* WHAT TO DO *
Every line of the data below that holds the string "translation" needs to be reported.

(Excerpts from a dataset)
--- START ---

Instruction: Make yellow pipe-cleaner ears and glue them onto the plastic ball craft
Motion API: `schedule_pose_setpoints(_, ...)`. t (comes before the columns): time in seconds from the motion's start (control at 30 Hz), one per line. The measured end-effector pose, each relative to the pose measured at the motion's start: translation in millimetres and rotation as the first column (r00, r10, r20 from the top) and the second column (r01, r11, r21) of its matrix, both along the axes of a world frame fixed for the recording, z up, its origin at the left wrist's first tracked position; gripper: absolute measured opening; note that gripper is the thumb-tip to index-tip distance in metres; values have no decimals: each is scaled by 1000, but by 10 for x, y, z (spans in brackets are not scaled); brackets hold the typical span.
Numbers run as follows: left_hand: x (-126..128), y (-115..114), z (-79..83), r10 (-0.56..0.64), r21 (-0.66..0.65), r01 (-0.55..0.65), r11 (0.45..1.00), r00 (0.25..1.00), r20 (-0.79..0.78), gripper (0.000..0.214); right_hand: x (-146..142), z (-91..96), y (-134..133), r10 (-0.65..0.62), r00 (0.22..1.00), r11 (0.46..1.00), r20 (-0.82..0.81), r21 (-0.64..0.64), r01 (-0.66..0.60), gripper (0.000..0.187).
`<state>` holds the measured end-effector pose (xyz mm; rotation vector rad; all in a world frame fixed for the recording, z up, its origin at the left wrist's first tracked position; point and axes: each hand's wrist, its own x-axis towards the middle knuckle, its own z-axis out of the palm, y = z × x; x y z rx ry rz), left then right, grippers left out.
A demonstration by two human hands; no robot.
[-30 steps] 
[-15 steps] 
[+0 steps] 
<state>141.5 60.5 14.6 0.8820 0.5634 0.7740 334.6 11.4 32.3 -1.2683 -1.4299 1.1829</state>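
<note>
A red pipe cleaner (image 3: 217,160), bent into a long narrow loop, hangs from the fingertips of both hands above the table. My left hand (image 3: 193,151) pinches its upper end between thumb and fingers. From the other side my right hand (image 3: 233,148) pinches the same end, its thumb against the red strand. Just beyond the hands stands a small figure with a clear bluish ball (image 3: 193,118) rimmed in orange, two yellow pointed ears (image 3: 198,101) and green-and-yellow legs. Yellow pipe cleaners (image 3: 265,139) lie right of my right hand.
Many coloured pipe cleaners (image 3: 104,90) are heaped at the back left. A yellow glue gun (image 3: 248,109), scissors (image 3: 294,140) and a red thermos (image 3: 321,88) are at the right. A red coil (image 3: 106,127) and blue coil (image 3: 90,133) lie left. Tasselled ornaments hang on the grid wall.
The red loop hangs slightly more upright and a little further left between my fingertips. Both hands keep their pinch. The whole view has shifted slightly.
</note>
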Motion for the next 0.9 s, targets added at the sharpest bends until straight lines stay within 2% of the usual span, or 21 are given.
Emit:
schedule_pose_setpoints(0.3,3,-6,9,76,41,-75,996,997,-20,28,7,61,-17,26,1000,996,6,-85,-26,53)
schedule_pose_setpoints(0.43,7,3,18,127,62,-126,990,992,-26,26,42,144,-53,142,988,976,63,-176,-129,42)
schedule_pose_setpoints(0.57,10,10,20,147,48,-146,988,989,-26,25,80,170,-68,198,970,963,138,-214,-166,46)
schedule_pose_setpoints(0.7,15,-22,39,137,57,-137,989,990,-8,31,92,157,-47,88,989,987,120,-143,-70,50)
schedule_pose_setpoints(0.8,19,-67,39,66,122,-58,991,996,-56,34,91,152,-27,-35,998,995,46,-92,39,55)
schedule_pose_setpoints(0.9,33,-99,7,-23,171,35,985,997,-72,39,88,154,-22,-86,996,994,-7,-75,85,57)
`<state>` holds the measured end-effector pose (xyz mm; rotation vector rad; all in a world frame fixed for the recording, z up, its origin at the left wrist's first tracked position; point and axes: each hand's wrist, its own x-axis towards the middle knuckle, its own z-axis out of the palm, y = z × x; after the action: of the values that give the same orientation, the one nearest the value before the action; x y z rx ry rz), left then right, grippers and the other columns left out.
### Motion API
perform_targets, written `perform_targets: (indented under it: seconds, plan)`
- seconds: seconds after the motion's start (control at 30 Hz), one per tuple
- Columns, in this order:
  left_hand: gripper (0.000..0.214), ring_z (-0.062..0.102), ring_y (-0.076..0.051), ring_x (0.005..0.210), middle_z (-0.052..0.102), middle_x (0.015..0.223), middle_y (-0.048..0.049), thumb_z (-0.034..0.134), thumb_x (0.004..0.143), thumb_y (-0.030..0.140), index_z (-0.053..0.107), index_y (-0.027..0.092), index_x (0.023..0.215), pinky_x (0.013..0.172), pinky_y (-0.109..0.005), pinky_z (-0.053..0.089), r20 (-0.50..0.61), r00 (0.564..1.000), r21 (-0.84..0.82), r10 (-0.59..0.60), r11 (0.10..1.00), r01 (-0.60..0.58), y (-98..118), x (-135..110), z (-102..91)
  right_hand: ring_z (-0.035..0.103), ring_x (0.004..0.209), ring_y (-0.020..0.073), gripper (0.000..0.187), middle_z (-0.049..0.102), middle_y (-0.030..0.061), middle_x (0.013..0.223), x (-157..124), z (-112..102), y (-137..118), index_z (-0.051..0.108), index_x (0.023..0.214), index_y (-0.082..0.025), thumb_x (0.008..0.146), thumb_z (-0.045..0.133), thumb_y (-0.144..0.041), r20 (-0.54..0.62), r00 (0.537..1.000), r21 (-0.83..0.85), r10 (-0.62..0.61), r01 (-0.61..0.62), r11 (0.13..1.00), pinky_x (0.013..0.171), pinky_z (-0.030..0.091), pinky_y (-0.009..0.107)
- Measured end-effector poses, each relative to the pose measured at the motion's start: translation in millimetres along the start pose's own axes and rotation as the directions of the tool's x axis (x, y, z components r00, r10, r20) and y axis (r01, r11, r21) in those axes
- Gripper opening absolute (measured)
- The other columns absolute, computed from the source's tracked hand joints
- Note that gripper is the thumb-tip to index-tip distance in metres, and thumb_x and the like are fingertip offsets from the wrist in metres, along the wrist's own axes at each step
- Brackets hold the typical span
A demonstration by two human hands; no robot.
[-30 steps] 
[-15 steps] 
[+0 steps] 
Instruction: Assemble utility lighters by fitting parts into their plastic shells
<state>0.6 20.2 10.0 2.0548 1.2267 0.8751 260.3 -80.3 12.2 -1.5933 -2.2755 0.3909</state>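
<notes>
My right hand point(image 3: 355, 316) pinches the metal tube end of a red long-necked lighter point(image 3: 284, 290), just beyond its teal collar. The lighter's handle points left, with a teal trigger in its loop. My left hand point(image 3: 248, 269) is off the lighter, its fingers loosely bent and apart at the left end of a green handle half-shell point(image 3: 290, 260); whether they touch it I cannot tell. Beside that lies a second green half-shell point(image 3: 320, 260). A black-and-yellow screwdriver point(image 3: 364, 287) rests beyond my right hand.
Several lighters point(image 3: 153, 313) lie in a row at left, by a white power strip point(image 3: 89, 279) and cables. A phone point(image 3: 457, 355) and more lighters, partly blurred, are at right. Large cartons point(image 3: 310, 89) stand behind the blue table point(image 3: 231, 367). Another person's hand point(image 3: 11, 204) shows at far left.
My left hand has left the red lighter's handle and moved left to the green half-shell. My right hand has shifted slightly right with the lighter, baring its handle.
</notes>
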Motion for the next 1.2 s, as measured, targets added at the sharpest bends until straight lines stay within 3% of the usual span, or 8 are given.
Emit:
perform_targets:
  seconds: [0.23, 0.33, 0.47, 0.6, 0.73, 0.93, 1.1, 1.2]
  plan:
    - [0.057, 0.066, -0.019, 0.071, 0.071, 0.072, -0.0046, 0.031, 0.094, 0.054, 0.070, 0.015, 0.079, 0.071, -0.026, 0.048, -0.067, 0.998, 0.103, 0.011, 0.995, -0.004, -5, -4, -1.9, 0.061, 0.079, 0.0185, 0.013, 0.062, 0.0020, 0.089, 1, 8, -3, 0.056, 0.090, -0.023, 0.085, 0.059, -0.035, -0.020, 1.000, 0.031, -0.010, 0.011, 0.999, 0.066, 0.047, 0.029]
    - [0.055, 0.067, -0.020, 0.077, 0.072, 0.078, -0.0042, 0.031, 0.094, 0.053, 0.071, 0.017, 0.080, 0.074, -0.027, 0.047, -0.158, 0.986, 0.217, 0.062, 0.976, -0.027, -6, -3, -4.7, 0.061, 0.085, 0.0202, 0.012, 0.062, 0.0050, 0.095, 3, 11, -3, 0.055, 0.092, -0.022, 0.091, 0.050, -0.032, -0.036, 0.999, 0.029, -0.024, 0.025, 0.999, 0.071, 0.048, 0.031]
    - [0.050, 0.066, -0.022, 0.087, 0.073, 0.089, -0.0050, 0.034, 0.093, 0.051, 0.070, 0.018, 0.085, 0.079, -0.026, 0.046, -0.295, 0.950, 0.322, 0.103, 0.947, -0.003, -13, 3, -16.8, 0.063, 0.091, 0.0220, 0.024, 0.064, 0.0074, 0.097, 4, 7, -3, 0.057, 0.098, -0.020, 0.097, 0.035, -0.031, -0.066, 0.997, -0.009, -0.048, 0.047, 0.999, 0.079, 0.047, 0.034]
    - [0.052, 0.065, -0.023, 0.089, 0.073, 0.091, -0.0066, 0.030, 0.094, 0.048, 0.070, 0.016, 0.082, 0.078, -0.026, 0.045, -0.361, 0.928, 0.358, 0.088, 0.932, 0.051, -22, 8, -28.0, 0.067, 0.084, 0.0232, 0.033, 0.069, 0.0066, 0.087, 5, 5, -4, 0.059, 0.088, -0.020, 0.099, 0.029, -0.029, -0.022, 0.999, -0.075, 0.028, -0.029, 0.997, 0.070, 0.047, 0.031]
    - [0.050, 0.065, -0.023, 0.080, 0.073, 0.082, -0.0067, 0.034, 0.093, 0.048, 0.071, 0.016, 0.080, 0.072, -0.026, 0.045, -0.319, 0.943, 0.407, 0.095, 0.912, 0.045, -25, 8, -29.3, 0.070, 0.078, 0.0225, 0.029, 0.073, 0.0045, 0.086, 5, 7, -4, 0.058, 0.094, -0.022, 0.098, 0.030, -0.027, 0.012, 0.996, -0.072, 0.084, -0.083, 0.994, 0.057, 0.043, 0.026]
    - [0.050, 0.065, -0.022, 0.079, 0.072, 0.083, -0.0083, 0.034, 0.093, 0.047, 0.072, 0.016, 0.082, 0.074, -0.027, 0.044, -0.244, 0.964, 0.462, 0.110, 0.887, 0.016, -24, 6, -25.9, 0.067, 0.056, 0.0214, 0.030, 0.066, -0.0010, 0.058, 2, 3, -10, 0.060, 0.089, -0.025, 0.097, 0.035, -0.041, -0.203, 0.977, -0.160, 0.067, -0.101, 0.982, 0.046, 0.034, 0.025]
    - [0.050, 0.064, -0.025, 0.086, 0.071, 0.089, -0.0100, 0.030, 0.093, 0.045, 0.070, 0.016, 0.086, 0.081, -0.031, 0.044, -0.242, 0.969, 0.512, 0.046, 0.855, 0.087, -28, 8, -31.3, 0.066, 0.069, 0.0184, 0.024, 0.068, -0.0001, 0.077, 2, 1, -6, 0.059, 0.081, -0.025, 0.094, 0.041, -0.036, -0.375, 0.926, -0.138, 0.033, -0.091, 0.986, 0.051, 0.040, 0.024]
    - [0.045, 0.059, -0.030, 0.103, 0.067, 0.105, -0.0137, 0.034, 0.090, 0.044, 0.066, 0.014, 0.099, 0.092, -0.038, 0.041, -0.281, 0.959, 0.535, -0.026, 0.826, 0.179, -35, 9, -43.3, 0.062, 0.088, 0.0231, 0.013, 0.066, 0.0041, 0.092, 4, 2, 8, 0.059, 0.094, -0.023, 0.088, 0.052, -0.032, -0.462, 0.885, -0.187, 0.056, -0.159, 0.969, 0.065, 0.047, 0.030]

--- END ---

* OUTPUT FOR THIS TASK *
Motion API: `schedule_pose_setpoints(_, ...)`. t (comes before the columns): time in seconds from the motion's start (control at 30 Hz), one per line. The measured end-effector pose, each relative to the pose measured at the motion's start: translation in millimetres and rotation as the first column (r00, r10, r20 from the top) and the second column (r01, r11, r21) of its matrix, both along the axes of a world frame fixed for the recording, z up, its origin at the left wrist's first tracked position; gripper: absolute measured opening; note that gripper is the thumb-tip to index-tip distance in metres; values have no decimals: each is scaled by 1000, but by 10 for x, y, z (spans in brackets are not scaled); brackets hold the typical span.
- Measured end-effector poses, each relative to the pose measured at the motion's start: translation in millimetres along the start pose's own axes and rotation as the directions of the tool's x axis (x, y, z components r00, r10, r20) and y axis (r01, r11, r21) in those axes

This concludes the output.